*** Provided data ***
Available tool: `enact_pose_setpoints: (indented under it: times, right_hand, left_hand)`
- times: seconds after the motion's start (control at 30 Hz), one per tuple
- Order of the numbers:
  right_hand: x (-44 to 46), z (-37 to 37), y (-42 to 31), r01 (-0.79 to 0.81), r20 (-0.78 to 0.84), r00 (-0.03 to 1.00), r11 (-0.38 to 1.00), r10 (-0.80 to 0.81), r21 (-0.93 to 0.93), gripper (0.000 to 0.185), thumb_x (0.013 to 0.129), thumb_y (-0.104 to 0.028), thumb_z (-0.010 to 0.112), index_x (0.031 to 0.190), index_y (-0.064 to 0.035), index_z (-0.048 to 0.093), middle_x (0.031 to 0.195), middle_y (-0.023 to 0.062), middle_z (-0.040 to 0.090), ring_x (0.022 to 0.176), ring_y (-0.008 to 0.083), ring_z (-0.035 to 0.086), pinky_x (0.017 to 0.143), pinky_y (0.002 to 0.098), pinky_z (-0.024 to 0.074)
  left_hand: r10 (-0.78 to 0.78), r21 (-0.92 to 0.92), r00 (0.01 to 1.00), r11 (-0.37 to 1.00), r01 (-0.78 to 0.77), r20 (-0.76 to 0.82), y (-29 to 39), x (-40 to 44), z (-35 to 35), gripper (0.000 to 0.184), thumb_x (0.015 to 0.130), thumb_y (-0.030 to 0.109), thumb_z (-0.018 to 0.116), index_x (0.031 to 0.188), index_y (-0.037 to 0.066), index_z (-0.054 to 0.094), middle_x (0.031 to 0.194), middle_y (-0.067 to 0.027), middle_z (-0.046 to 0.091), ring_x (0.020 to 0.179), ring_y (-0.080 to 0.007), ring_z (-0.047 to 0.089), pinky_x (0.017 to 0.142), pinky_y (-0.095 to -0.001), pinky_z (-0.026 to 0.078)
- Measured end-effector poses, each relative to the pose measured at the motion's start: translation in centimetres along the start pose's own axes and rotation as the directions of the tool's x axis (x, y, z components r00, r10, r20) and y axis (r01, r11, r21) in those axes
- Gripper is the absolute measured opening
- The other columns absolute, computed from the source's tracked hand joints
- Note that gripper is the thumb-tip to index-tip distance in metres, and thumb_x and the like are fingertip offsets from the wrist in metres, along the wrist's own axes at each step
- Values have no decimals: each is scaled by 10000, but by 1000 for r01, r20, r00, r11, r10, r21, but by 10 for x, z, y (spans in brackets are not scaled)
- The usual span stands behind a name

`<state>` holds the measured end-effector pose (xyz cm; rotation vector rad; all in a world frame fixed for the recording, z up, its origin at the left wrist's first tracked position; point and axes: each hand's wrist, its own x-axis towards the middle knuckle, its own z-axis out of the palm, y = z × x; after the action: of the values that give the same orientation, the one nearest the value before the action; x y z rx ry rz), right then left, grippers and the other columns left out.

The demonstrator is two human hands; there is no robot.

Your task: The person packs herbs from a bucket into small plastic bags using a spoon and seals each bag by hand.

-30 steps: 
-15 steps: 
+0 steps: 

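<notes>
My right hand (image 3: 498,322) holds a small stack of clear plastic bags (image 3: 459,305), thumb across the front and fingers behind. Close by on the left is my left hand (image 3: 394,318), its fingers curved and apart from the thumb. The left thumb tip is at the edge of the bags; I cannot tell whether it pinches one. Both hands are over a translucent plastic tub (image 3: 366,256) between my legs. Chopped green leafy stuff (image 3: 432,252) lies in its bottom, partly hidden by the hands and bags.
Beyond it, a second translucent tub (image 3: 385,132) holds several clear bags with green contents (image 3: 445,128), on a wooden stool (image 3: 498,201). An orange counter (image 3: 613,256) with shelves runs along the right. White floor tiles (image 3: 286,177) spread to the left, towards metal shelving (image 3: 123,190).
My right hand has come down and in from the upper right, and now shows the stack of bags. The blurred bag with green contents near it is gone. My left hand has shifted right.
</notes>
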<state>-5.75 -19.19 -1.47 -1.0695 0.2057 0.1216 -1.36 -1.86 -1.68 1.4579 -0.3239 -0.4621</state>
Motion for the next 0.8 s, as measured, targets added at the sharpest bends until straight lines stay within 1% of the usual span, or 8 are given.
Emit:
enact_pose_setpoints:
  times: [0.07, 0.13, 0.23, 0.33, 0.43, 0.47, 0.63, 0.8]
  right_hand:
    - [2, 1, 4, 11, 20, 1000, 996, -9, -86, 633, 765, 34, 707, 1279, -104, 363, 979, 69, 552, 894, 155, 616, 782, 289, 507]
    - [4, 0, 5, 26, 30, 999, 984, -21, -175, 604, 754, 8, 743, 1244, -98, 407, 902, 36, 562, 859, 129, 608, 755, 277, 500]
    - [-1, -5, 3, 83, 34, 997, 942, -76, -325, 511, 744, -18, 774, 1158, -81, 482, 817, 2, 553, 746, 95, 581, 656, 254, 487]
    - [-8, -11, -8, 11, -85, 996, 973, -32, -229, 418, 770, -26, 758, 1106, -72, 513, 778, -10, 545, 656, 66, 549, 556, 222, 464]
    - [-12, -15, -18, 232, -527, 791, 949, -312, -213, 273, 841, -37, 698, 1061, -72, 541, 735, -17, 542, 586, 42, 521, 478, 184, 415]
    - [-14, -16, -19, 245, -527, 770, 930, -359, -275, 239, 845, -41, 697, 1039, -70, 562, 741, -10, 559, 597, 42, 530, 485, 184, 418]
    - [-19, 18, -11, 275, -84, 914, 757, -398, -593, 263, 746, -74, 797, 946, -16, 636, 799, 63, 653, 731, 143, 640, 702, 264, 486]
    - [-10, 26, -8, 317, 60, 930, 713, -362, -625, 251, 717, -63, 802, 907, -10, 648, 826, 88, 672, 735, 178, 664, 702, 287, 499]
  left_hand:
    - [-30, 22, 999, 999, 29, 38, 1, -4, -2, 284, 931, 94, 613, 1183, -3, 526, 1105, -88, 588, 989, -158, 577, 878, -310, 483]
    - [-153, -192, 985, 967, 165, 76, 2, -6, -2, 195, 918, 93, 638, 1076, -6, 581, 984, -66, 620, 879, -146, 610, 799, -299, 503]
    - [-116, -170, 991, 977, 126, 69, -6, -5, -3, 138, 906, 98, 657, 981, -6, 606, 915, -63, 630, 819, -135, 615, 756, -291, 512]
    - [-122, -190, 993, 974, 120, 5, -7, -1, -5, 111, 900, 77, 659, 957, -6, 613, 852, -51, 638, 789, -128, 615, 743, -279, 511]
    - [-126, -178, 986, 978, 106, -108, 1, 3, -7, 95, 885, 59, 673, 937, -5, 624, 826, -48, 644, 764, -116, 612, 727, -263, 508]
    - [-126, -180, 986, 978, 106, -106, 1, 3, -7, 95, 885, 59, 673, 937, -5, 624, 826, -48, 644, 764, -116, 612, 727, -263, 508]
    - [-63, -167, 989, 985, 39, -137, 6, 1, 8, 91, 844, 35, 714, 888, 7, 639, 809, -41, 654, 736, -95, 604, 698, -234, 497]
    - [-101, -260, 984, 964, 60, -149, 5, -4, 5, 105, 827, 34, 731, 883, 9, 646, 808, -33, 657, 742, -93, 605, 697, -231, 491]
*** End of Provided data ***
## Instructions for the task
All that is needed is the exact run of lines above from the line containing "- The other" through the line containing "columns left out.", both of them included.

## Response
- The other columns absolute, computed from the source's tracked hand joints
- Note that gripper is the thumb-tip to index-tip distance in metres, and thumb_x and the like are fingertip offsets from the wrist in metres, along the wrist's own axes at each step
- Values have no decimals: each is scaled by 10000, but by 1000 for r01, r20, r00, r11, r10, r21, but by 10 for x, z, y (spans in brackets are not scaled)
- The usual span stands behind a name

`<state>` holds the measured end-effector pose (xyz cm; rotation vector rad; all in a world frame fixed for the recording, z up, its origin at the left wrist's first tracked position; point and axes: each hand's wrist, its own x-axis towards the middle knuckle, its own z-axis out of the palm, y = z × x; after the action: of the values that give the same orientation, the one nearest the value before the action; x y z rx ry rz), right then left, grippers and the other columns left out.

With this, there is nothing more to the exercise.